Armed police near the Boulevard de Barbes in Paris
Armed police near the Boulevard de Barbes in Paris
The body of the man shot dead as he attacked a police station

A man carrying a butcher's knife and wearing a fake suicide vest has been shot dead by police almost a year to the minute after the Charlie Hebdo massacre.

The suspected Islamic extremist was killed yesterday after he tried to attack a police station in the north of Paris.

A piece of paper bearing the emblem of Islamic State (IS) and "an unequivocal written claim of responsibility" was found on his body afterwards, officials said.

The attacker is believed to have shouted "Allahu akbar" - Arabic for "God is great" - while threatening officers at the entrance of a police station near the Montmartre neighbourhood, home to the Sacre Coeur Cathedral.

The attacker has not been identified, and Interior Ministry spokesman Pierre-Henry Brandet said that police did not believe anyone else was involved.

Alexis Mukenge, who saw the shooting from inside another building, told local media that police told the man, "Stop, move back", adding that officers fired twice and the attacker immediately dropped to the ground.

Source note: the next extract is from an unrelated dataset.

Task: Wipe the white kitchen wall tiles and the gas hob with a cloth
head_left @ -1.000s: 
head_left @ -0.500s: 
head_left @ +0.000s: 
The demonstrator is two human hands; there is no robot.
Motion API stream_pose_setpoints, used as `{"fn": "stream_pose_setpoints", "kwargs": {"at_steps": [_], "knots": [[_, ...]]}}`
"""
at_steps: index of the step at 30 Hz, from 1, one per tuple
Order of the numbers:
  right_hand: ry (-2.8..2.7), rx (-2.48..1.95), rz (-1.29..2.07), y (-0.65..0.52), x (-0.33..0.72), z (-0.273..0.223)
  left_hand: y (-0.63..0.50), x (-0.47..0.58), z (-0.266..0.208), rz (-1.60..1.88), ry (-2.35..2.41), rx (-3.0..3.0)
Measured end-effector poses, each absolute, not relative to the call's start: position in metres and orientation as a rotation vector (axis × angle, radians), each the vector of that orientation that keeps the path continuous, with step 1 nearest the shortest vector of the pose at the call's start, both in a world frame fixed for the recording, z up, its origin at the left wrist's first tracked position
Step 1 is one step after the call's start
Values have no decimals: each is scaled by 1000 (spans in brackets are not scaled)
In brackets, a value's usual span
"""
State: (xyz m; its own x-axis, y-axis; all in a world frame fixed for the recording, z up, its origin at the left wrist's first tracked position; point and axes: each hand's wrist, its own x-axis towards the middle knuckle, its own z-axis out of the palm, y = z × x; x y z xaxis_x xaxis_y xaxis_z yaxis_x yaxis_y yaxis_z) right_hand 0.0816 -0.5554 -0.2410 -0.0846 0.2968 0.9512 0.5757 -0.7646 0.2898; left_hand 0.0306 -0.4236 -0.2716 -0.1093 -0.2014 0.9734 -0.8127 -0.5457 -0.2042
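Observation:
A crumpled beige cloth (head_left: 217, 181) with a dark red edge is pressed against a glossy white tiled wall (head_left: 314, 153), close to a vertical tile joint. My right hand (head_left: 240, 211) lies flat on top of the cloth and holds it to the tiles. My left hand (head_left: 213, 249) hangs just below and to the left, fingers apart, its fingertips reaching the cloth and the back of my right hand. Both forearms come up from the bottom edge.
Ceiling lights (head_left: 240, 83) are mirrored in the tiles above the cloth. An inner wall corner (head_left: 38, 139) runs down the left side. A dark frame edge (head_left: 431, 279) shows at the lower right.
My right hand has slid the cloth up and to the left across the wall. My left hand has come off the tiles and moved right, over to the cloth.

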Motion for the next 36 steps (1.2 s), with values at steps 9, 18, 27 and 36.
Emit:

The Goutte d'Or neighbourhood in Paris' 18th arrondissement was briefly locked down and two metro lines running in the area were halted. They reopened after two hours.

Two schools were also closed down as police cleared out hundreds of people in the area, and shops were shut. Nora Borrias was unable to get to her home in the neighbourhood because of the barricades. Shaken by the incident, she said: "It's like Charlie Hebdo isn't over".

Moments before the attack, French President Francois Hollande, speaking in a different area, paid respects to officers who had fallen in the line of duty, saying they died for freedom, and warning that a "terrorist threat" would continue to weigh on France.

Mr Hollande also called for better surveillance of "radicalised" citizens who return to France after joining IS or other extremist groups in Syria and Iraq.

"We must be able to force these people - and only these people - to fulfil certain obligations and if necessary to put them under house arrest because they are dangerous," he said.

France has been under a state of emergency since a series of attacks claimed by IS killed 130 people in Paris on November 13. Tensions increased this week as the anniversary of the Charlie Hebdo attack approached.

Soldiers were posted in front of schools and security forces were more visible than usual amid a series of tributes to the dead.

Following the attacks, the government announced it planned to give police better equipment and hire more intelligence agents.

But the moves failed to prevent the second attack on a concert venue and bars and restaurants across the French capital.

Those caught up in the Charlie Hebdo attacks yesterday continued to speak out. Laurent Sourisseau, the magazine's editor-in-chief, said, "security is a new expense for our budget".

"This past year we've had to invest nearly two million euros to secure our office, which is an enormous sum," he added.

"We have to spend hundreds of thousands on surveillance of our offices, which wasn't previously in Charlie's budget, but we had an obligation so that employees feel safe and can work safely."

After the attacks, people around the world embraced the expression "Je suis Charlie" to express solidarity with the slain journalists, targeted for caricatures of the Prophet Muhammad.

"It's a phrase that was used during the march as a sign of emotion or resistance to terrorism," Charlie Hebdo cartoonist Corinne Rey said. "But little by little, I realised that 'I am Charlie' was misused for so many things. And now I don't really know what it means."